● AIM OF THE EXERCISE:
Return only the lines from the top of the material through the line marked by "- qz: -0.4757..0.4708", unaltered.

● EXERCISE DATA:
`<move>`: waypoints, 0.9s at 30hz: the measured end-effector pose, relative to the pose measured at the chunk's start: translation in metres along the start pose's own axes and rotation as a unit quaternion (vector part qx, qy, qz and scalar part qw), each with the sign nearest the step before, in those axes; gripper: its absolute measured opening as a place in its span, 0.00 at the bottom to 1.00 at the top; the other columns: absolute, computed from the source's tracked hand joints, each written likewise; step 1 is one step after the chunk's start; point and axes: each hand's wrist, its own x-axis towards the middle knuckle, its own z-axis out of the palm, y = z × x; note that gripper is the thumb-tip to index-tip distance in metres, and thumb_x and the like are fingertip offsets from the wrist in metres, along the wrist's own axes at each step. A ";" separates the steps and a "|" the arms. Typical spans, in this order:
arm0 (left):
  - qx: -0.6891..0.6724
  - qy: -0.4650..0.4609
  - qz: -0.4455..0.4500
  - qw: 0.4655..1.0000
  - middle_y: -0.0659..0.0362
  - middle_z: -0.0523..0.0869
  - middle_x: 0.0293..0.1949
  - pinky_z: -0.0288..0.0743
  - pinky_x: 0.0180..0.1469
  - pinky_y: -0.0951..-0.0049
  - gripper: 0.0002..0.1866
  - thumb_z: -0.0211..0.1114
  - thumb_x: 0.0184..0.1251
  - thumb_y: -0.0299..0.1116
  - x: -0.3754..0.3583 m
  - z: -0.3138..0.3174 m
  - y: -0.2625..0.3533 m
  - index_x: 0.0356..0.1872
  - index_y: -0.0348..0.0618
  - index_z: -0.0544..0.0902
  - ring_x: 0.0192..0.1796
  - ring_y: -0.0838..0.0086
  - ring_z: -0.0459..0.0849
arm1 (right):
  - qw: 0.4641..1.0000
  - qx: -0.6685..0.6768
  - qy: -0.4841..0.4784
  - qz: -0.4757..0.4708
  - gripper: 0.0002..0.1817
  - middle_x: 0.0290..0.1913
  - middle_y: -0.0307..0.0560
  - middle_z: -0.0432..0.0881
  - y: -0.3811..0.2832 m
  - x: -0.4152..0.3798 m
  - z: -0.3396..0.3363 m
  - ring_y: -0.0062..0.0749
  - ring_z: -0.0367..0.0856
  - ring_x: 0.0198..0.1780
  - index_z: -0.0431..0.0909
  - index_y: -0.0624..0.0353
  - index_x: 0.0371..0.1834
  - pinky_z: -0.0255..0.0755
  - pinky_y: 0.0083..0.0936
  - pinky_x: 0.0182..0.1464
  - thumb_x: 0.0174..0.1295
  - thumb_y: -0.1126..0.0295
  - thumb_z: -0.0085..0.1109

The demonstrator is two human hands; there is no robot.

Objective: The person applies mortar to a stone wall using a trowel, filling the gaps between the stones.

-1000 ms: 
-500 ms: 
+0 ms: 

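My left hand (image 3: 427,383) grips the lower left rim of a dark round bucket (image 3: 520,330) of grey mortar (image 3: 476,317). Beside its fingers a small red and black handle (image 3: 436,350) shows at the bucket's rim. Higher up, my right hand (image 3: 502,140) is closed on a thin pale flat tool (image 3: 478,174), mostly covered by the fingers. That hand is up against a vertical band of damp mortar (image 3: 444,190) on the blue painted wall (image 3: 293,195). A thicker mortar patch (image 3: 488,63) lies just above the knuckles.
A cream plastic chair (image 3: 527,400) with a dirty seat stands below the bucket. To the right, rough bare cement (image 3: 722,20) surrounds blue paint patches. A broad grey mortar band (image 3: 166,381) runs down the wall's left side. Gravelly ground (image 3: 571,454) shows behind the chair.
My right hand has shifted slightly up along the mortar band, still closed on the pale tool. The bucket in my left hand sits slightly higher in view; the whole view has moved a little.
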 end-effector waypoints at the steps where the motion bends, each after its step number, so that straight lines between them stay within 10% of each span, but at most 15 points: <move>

● OUTPUT:
`<move>`: waypoints, 0.9s at 30hz: the measured end-effector pose, relative to the pose measured at the chunk's start: translation in metres along the start pose's own axes and rotation as a unit quaternion (vector part qx, qy, qz and scalar part qw), each with the sign nearest the step before, in those axes; gripper: its absolute measured opening as a place in its span, 0.00 at the bottom to 1.00 at the top; the other columns: absolute, computed from the source's tracked hand joints, each written likewise; step 1 is one step after the chunk's start; point and axes: each hand's wrist, its own x-axis towards the middle knuckle, its own z-axis out of the palm, y = z × x; note that gripper is the thumb-tip to index-tip distance in metres, and thumb_x and the like are fingertip offsets from the wrist in metres, along the wrist's own axes at each step. A ";" separates the steps and a "|" the arms. Typical spans, in this order:
arm0 (left):
  - qx: -0.6891..0.6724
  - qy: -0.4650..0.4609
  - qz: -0.4455..0.4500
  - qw: 0.4655..1.0000
  - middle_y: -0.0659..0.0362
  - middle_z: -0.0523..0.0869
  - middle_x: 0.0293..0.1949
  - pinky_z: -0.0288..0.0743
  - pinky_x: 0.0180..0.1469
  - pinky_y: -0.0951..-0.0049
  - gripper: 0.0002..0.1866
  - thumb_z: -0.0211..0.1114
  - thumb_x: 0.0184..0.1251
  - thumb_y: -0.0299..0.1116
  - x: -0.3754..0.3583 m
  - z: -0.3138..0.3174 m
  - y: -0.2625..0.3533 m
  - index_x: 0.0356..0.1872
  - index_y: -0.0348..0.0618
  - index_z: -0.0544..0.0902
  - ring_x: 0.0192..0.1796
  - ring_y: -0.0838..0.0086
  - ring_z: -0.0459..0.0849
arm1 (right):
  - qw: 0.4641..1.0000
  - qx: -0.6685..0.6768
  - qy: -0.4841..0.4784
  - qz: -0.4757..0.4708

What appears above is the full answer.